## [Work task]
Your answer should show every line of the material below that includes "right".

[Raw data Boundary: Start]

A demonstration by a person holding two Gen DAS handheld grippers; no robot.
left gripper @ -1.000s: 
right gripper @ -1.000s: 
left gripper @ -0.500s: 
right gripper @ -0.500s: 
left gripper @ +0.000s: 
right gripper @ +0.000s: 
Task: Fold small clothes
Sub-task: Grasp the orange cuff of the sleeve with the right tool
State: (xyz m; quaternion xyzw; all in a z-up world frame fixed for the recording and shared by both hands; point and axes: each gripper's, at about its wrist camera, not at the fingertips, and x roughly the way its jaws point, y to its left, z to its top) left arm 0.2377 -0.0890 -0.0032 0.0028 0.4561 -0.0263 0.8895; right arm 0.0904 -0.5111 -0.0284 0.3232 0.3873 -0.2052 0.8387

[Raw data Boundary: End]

## [Exercise result]
right gripper @ -1.000s: 
right gripper @ -0.500s: 
right gripper @ +0.000s: 
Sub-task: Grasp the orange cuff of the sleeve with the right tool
State: (xyz m; quaternion xyzw; all in a z-up world frame fixed for the recording and shared by both hands; point and axes: each gripper's, at about its wrist camera, not at the fingertips, and x roughly the way its jaws point, y to its left, z to its top) left arm 0.2377 -0.0890 -0.0032 0.0028 0.4561 -0.0263 0.8895; right arm 0.0904 -0.5111 -0.0284 0.3232 0.3873 -0.2052 0.8387

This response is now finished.